Marcin Dębicki, PhD [Wrocław University]
A Social Face of Central Europe
Course description: The course will focus on four dominant issues connected with the history, forms, relationships and identity of Central Europe. In particular it will present four main topic: 1)The Fate of Central Europeanness (Issues to be covered: patterns in the historiosophy of Central Europe; Reasons why not to put Central Europe to death). 2) A Land of Ethnic Antagonisms (Issues to be covered: Central European antagonisms: Poland–Lithuania, Baltic states–Russia, Hungary and its neighbors, Croatia and the Balkans; Opposition to the Western European context). 3) Poles & Czechs – the Neighborhood of Social Asymmetry (Case Study): (Issues to be covered: Interest in each other; Attitudes to each other; Cultural differences and their determinants). 4) Central Europe Today: (Issues to be covered: Central Europe twenty-five years after the collapse of Communism (populism, anti-europeanness, immigration, social disappointment); Attitudes to immigration; The future of Central Europe).
Polina Golovátina-Mora, Ph.D. [Universidad Pontificia Bolivariana]
Science fiction at the service of the social sciences: the Matrix Universe
Course description: The recurrent and increasing interest in the genre in the popular culture especially in the last decade draws special attention to its meaning among many disciplines. This short series of lectures aims at introducing to the students the idea of diversification of the sources for the knowledge about society. The course will revise the idea of knowledge in the broader context of the philosophy of social thinking, society as a narrative or a text, the role of fiction as a source of such knowledge and the result of it. In sum, the course aims to explain why and how we can use fiction as such a source.
We will also explore the main theoretical problems raised in the proposed narratives by analyzing their plot and the characters in the context of the existing social theories and social epistemological approaches and discuss the appearing social and scholarly criticism of the proposed narratives and their meaning as a source of the knowledge of social processes and changes. The course will look at the Matrix universe (3 movies and Animatrix) in the framework of the Bourdieusian work. We will revise the main elements of the Bourdieu’s social theory and explore the possibility of their application in the analysis of the sci-fi genre for the further understanding of the social dynamics. We will also look at other possible interpretations of the genre and the Matrix narrative itself.
Alyson Patsavas [University of Illinois at Chicago, Ph.D. student]
An Introduction to Disability Studies and the Cultural Politics of Health
Course description: What does the World Health Organization, a U.S. based-national health campaign for LGBTQ Health, the politics of global pharmaceutical companies and a documentary about disability culture have to do with one another? An Introduction to Disability Studies and the Cultural Politics of Health examines the construction and circulation of knowledge about bodies, health, medicine and impairment from a disability studies perspective. We will examine the way that cultural discourses construct health as a natural, value-free desired state of being by marking disability as health’s “negative” corollary. Using the analytic tools offered by disability studies, which seeks to situate disability within a social, political and historical context and privilege the knowledge about disability produced from experiences of disabled people, we will deconstruct the relationship between health and disability.
PhDr.

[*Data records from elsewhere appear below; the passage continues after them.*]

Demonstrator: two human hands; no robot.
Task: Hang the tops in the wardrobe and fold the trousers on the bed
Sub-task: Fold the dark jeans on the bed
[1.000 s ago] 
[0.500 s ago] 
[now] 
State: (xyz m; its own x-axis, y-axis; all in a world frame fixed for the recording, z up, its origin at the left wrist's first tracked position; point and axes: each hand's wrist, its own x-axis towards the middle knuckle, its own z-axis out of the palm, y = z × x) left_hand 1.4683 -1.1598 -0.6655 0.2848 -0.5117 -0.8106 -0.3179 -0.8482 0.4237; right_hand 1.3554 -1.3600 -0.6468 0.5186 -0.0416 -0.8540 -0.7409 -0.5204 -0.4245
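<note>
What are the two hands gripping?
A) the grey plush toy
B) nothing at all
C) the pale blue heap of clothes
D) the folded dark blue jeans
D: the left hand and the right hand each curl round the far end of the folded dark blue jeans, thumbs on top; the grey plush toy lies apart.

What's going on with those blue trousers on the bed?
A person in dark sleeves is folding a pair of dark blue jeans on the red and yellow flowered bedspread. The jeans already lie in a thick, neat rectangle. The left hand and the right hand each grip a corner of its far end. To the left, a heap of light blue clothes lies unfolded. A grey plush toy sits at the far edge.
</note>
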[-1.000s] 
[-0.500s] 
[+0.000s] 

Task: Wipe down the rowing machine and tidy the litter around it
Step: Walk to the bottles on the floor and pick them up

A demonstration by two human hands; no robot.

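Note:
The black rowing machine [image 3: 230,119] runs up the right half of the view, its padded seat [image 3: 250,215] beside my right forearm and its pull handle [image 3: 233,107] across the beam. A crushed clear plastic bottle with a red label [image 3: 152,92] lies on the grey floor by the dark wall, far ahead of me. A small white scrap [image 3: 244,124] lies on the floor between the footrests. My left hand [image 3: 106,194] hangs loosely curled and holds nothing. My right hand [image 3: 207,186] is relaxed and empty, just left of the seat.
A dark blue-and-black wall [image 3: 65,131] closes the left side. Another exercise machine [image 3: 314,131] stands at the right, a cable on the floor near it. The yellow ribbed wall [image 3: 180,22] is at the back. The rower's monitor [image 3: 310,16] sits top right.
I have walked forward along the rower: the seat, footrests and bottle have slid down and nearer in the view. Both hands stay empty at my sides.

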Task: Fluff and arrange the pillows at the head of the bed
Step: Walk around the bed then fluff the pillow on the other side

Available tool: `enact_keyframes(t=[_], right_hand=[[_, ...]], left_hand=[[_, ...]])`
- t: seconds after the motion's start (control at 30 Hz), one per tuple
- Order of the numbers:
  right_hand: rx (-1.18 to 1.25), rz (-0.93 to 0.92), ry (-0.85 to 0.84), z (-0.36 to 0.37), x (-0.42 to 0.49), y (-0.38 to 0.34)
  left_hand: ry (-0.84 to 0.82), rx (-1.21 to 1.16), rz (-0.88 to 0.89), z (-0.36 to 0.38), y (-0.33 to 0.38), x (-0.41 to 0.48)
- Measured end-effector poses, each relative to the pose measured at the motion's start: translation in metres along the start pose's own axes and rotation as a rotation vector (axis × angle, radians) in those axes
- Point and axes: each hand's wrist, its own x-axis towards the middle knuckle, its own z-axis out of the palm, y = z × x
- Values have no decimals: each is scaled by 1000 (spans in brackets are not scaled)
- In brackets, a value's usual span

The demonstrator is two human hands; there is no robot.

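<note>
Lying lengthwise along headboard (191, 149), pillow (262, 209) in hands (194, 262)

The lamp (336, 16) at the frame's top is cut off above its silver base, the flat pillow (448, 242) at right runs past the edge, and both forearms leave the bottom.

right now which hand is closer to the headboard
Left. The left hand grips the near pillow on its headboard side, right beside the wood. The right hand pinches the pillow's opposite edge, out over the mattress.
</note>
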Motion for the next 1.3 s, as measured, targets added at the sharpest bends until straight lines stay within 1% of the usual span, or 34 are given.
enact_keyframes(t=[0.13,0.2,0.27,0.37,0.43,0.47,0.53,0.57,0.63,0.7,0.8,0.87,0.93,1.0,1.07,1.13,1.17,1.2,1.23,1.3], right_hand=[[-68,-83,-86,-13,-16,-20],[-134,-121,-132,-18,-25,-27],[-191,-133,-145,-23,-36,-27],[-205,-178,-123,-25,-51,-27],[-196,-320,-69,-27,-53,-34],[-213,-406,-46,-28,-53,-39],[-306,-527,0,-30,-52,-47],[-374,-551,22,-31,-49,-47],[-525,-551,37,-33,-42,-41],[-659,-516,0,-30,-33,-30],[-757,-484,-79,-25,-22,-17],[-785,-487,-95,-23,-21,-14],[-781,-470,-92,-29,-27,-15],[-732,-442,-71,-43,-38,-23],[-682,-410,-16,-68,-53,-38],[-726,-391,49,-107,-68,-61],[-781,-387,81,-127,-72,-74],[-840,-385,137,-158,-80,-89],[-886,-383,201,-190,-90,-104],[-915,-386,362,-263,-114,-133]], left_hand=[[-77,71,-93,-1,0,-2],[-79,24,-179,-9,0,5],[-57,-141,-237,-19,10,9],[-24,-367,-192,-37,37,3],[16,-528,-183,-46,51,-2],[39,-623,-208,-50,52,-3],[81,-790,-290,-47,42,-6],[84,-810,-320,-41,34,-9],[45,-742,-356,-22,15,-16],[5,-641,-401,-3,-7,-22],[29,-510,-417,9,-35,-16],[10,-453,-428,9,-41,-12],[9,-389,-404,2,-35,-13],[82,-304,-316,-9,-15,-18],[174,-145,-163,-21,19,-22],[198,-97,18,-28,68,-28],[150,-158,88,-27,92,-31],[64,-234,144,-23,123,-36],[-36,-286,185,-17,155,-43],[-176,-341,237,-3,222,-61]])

Dino Numerato, Ph.D. [Bocconi University]
Sociology of Sport
Course description: The sphere of sport is not exclusively an apolitical social sphere of fun and leisure, but also a “serious” and sociologically relevant social sphere, whose importance has been increasingly recognized in mainstream sociological analyses. Sociological analyses of sport have enhanced a better understanding of major social developments, as sport not only mirrors major social developments but also contributes to transform them. The forthcoming Olympic Games in London 2012 will offer another timely opportunity to revisit the social significance of sport. This mega-event, similarly to many less visible sport- related activities, such as proto-religious fan rituals during weekly football matches, daily physical activities practiced as part of healthy lifestyles or volunteers’ involvement in sport clubs, will be addressed by this introductory course in Sociology of sport. The main objective of this course, divided equally into lectures and seminars, will be to equip students with conceptual and analytical tools and methodological instruments necessary to carry-out a critical and theoretically informed scrutiny of sport-related topics. The aim of the course will be to present major historical developments of the sub-discipline of sociology of sport, to provide students with the overview of key scholars in the field, theoretical concepts of the sub- discipline and outline the links between sports sociology and general sociological theory. Particular attention will be given to the relationship between sports and politics, mass media, identity, globalisation, civil society, and social stratification.
Constantin Parvulescu [Center for East European Film and Media Studies, Universitatea de Vest din Timișoara]
Images of ’89. Film, the Audiovisual and History.
Course description: This class/ workshop explores the relationship between audiovisual media and historical events. We will focus on the 1989 events in Romania, and study the way in which they are represented in written texts, photographs, newscasts, documentaries, and feature films. The purpose of this class is to understand the specific way in which audiovisual media—the feature film in particular—archive the past and create images of it.
Doktor Parvulescu také připravil Workshop filmové analýzy v rámci plzeňského festivalu Finále určeném pro studenty a širokou veřejnost.